At the Earth Summit, even body was talking about the ecological knowledge of indigenous people, but certainly no one was talking about the hallucinatory origin of some of it. as claimed by the indigenous people themselves. Admittedly, most anthropologists and ethnobotanists did not know about it. but even those who did said nothing, presumably because there is no way to do so and be taken seriously.


Colleagues might ask,

"You mean Indians claim they get molecularly verifiable information from their hallucinations? You don't take them literally, do you?"

What could one answer?

It is true that not all of the world's indigenous people use hallucinogenic plants. Even in the Amazon, there are forms of shamanism based on techniques other than the ingestion of hallucinogens; but in Western Amazonia, which includes the Peruvian, Ecuadorian, and Colombian part of the basin, it is hard to find a culture that does not use an entire panoply of psychoactive plants. According to one inventory, there are seventy-two ayahuasca-using cultures in Western Amazonia.

Richard Evans Schultes, the foremost ethnobotanist of the twentieth century, writes about the healers of a region in Colombia that he considers to be one of the centers of Western Amazonian shamanism:

"The medicine men of the Kamsá and Inga tribes of the Valley of Sibundoy have an unusually extensive knowledge of medicinal and toxic plants... One of the most renowned is Salvador Chindoy, who insists that his knowledge of the medicinal value of plants has been taught to him by the plants themselves through the hallucinations he has experienced in his long lifetime as a medicine man."12

Schultes does not say anything further about the hallucinatory origin of the botanical expertise of Amazonian people, because there is nothing one can say without contradicting two fundamental principles of Western knowledge.

First, hallucinations cannot be the source of real information, because to consider them as such is the definition of psychosis. Western knowledge considers hallucinations to be at best illusions, at worst morbid phenomena.13

Second, plants do not communicate like human beings. Scientific theories of communication consider that only human beings use abstract symbols like words and pictures and that plants do not relay information in the form of mental images.14


For science, the human brain is the source of hallucinations, which psychoactive plants merely trigger by way of the hallucinogenic molecules they contain.
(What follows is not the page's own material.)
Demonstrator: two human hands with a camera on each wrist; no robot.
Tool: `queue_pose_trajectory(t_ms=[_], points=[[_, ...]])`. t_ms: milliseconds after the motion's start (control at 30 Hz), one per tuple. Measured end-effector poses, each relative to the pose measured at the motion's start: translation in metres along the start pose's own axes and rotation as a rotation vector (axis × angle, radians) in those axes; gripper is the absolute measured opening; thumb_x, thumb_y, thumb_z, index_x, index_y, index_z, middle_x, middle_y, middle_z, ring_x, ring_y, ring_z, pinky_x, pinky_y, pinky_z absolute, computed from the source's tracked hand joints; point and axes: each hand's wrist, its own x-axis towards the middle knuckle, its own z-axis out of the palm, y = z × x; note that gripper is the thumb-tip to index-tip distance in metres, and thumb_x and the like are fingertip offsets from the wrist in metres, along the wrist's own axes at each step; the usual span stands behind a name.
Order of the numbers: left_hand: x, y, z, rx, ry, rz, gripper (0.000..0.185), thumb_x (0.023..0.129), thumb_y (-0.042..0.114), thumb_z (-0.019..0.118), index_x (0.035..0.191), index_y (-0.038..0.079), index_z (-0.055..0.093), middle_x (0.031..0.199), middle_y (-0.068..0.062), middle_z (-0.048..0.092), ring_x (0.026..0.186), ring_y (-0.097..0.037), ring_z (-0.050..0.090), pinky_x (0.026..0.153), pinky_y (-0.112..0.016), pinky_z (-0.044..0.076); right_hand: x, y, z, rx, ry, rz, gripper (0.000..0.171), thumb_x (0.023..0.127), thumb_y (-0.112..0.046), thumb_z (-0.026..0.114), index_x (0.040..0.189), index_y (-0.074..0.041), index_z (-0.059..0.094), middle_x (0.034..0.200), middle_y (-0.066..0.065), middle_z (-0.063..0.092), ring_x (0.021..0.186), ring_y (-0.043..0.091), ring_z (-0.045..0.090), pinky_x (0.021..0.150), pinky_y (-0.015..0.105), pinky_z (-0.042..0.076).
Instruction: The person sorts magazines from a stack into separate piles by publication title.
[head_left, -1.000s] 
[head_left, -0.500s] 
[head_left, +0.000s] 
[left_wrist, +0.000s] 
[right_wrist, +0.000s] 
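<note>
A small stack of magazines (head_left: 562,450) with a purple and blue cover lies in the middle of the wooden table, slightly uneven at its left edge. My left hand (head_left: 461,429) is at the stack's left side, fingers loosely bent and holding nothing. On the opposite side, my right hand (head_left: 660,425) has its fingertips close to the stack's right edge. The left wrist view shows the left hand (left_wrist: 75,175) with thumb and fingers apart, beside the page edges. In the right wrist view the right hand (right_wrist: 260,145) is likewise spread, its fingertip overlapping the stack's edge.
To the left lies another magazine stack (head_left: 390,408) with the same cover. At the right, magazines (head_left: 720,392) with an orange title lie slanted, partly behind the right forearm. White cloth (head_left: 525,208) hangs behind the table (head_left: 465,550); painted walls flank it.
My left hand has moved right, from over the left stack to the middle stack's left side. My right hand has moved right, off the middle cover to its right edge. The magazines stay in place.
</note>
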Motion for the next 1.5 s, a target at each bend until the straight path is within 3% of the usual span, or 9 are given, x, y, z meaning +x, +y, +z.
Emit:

It was in Rio that I realized the extent of the dilemma posed by the hallucinatory knowledge of indigenous people. On the one hand, its results are empirically confirmed and used by the pharmaceutical industry; on the other hand, its origin cannot be discussed scientifically because it contradicts the axioms of Western knowledge.

When I understood that the enigma of plant communication was a blind spot for science. I felt the call to conduct an in-depth investigation of the subject.


Furthermore, I had been carrying the mystery of plant communication around since my stay with the Ashaninca, and I knew that explorations of contradictions in science often yield fruitful results. Finally, it seemed to me that the establishment of a serious dialogue with indigenous people on ecology and botany required that this question be addressed.

After Rio, I knew that I wanted to write a book on the subject. My original intention was simply to name the enigma and to establish an exploratory map of the following cul-de-sac, or paradox: We can use their knowledge, but as soon as we reach the question of its origin, we must turn back.

By drinking ayahuasca in Quirishari, I had gone beyond the signs saying "you have reached the limits of science" and had found an irrational and subjective territory that was terrifying, yet filled with information. So I knew that the cul-de-sac had a passage that is normally hidden from the rational gaze and that leads to a world of surprising power.

However, I did not imagine for an instant that I could solve the enigma.


I was convinced that I was dealing with an essentially paradoxical phenomenon that was not subject to solution.